It’s funny how local government is required to ask its communities their opinions on anything from the naming of new roads to the use of community land.
Funny because the next couple of tiers of government obviously believe it’s okay to ride roughshod over everyone and everything, making decisions for us – because, presumably, we are incapable of providing useful input.
Regional residents have been worrying for months about the content of the State Labor Government’s Country Health Plan.
The details have been kept under wraps until last week when they popped up after the new budget was announced.

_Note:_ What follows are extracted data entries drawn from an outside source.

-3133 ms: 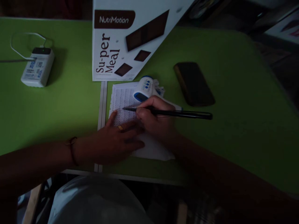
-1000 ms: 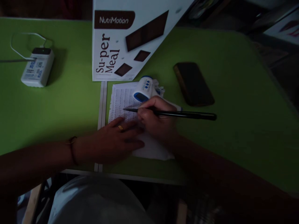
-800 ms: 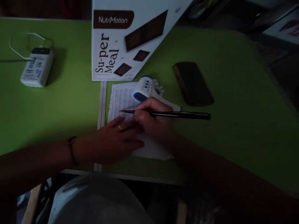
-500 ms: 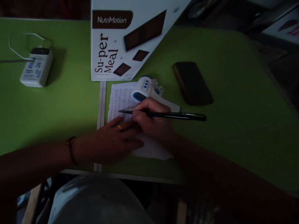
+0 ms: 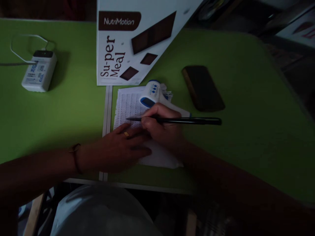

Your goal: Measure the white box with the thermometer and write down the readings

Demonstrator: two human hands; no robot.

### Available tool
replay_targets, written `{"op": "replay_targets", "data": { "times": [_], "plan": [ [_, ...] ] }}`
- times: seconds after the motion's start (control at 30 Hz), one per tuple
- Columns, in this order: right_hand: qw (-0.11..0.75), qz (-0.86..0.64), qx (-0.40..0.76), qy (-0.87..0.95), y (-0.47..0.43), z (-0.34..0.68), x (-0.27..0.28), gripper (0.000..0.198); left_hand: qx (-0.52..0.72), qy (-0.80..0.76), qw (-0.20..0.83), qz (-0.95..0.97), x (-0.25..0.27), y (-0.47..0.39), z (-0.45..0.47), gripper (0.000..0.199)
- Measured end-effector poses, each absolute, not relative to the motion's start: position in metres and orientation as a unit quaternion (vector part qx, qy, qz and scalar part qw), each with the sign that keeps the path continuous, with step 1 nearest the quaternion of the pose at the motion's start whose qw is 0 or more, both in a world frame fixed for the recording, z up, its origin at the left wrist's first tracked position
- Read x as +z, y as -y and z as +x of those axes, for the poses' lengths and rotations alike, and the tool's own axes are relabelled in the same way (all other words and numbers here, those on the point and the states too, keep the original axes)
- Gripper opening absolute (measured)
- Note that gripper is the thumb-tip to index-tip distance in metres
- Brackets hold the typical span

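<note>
My right hand (image 5: 162, 126) pinches a black pen (image 5: 192, 121), its tip pointing left over a sheet of paper (image 5: 126, 101) covered in rows of small handwriting. Whether the tip touches the paper I cannot tell. Fingers spread, my left hand (image 5: 123, 147) lies flat on the lower part of the sheet, with a ring on one finger. A white and blue infrared thermometer (image 5: 150, 93) rests on the paper's upper right, and my right hand covers part of its handle.
Behind the paper stands a large white NutriMotion box (image 5: 118, 52). A dark phone (image 5: 203, 88) lies to the right on the green table (image 5: 246, 131). At the far left is a white device (image 5: 40, 72) with cables. A metal strip (image 5: 106, 114) crosses the tabletop.
My right hand and the pen have shifted slightly to the right, and the pen lies a little more level. My left hand stays in place.
</note>
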State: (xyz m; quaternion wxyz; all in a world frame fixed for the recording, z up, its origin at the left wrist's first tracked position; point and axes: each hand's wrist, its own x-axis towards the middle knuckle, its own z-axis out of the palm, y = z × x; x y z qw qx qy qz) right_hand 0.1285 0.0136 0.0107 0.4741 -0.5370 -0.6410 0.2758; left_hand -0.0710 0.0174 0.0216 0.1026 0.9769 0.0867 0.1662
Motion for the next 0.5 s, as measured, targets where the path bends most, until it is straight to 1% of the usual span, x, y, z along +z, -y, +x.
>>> {"op": "replay_targets", "data": {
  "times": [0.3,0.5],
  "plan": [
    [0.501,-0.518,0.257,0.644,-0.014,0.1262,0.0128,0.014,0.153,-0.088,0.103,0.979,0.0222,-0.017,-0.0717,0.029],
    [0.497,-0.519,0.262,0.644,-0.0129,0.1282,0.0095,0.018,0.163,-0.082,0.108,0.977,0.02,-0.0176,-0.0721,0.029]
  ]
}}
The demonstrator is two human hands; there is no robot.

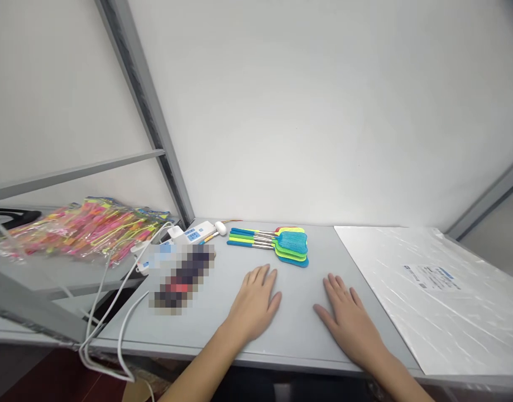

It’s lovely to think that Clare will keep its facilities, and even have some of them improved and increased, but the overall picture is one of doom for rural communities.
With 43 out of 66 regional hospitals Statewide to lose or have their acute services seriously downgraded, it’s not a pretty thought.
We know the Royal Adelaide Hospital is under intense stress – and we all have anecdotes of people we know (or ourselves) waiting for hours in corridors or on hard chairs to be attended to by overworked staff.
So why on earth would the Government put us in a position where people living in rural areas are more likely to travel to Adelaide for attention, because it will be closer than their nearest country hub?
For emergency cases it will put more stress on the under-volunteered ambulance service, with more patients presumably having to race a hundred kilometres or more to have a baby, fix an appendix, treat a heart attack.
Once a town loses its hospital it is gone forever – and with it jobs, families, prosperity and hope.
It seems only our State Labor Government doesn’t see how tough people are doing it in rural towns.
No public transport, high fuel costs, high cost of living, and now an even higher cost to keep healthy.